### YOUR TASK
The line with "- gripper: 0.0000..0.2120", the line with "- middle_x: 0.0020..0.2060", and all lines between them in the material below: return these exactly, and no others.

### GIVEN MATERIAL
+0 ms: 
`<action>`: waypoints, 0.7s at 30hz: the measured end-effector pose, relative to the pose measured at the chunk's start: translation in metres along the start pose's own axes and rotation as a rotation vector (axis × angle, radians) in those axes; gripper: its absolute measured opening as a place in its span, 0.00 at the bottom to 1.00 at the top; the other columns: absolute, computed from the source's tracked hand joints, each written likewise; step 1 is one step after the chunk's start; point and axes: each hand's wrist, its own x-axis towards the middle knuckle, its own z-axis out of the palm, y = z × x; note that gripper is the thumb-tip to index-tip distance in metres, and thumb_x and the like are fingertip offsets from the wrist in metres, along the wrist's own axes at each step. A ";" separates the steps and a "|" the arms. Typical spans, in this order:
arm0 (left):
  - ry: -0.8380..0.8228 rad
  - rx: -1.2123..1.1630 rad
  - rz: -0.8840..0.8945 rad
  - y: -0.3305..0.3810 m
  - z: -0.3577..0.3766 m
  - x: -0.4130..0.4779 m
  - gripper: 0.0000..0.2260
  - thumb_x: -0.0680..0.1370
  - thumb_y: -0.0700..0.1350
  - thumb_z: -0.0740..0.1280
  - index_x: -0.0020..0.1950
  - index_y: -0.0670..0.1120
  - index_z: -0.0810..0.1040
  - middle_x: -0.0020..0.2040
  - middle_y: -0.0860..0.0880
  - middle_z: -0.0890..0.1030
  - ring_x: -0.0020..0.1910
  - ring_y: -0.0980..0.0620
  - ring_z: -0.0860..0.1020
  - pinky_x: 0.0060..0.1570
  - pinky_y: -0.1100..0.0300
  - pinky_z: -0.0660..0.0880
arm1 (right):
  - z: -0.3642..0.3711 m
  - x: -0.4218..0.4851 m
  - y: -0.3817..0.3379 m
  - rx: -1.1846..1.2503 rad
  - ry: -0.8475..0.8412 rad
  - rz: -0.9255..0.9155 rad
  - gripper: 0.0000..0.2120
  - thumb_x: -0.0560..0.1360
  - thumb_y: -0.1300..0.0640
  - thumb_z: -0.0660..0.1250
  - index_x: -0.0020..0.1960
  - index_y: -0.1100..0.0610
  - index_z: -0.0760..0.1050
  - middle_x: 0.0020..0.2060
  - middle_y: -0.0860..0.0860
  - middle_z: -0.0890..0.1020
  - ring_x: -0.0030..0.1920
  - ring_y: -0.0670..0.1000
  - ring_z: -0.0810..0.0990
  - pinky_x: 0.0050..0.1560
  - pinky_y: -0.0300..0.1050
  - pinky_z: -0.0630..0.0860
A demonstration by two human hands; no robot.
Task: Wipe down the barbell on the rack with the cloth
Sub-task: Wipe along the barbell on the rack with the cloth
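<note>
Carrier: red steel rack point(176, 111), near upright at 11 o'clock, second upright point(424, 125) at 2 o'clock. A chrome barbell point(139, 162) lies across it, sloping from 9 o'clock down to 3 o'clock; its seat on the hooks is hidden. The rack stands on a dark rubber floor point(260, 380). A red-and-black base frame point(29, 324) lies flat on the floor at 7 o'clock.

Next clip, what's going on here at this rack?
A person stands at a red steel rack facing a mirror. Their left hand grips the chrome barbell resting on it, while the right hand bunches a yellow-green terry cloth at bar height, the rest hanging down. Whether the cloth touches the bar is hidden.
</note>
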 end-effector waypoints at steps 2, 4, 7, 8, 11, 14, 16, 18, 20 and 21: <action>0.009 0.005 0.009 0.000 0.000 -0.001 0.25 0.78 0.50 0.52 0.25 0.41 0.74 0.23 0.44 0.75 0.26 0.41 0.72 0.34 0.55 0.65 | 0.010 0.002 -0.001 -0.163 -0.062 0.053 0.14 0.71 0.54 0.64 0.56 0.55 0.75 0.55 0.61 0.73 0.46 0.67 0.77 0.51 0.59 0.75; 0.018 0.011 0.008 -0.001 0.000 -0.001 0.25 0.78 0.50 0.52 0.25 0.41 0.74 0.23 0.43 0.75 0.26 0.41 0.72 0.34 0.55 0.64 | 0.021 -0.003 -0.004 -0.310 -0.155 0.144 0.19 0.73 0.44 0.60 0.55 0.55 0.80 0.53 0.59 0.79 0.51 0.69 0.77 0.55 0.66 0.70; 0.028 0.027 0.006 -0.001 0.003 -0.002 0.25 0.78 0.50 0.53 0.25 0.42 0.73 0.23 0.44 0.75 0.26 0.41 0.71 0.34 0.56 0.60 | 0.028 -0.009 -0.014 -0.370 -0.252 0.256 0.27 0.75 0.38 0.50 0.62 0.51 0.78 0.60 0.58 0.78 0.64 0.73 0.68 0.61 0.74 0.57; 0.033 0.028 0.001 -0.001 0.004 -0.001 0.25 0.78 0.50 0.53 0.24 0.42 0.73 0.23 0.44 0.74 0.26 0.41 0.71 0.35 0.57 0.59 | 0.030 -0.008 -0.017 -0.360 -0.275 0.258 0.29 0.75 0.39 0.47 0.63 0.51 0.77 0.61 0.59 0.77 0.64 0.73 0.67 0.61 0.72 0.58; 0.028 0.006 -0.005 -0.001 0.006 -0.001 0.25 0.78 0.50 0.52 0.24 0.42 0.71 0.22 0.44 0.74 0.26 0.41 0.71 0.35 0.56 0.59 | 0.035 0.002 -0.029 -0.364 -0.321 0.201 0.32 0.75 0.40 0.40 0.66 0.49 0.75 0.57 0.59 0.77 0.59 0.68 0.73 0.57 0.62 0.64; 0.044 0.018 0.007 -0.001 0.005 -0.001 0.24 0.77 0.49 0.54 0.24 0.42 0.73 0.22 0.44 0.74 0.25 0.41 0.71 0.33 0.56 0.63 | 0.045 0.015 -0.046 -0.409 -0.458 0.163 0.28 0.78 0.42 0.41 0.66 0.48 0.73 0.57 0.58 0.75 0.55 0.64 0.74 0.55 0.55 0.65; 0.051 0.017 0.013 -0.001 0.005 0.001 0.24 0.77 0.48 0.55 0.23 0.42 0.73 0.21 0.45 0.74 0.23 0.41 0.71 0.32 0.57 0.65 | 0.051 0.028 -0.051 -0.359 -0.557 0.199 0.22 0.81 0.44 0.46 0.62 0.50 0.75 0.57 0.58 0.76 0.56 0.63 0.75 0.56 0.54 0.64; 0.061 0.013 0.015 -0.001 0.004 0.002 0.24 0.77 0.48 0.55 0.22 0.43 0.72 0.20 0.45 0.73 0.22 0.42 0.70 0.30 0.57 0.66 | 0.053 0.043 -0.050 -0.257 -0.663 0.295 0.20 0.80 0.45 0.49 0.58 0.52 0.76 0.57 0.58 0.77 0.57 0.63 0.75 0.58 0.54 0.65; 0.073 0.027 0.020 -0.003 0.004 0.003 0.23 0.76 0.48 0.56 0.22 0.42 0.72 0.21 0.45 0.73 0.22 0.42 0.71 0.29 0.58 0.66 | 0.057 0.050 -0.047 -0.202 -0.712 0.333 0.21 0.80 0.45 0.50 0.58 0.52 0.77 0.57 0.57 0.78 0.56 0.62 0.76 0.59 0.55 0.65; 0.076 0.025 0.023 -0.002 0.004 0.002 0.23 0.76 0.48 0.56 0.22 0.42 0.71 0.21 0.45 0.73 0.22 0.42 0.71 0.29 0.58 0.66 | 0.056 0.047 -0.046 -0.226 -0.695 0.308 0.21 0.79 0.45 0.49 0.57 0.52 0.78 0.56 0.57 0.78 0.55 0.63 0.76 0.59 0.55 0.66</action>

### ANSWER SECTION
  - gripper: 0.0000..0.2120
  - thumb_x: -0.0560..0.1360
  - thumb_y: -0.1300..0.0640
  - thumb_z: -0.0660..0.1250
  - index_x: -0.0020..0.1960
  - index_y: -0.1100..0.0610
  - index_z: -0.0760..0.1050
  - middle_x: 0.0020..0.2060

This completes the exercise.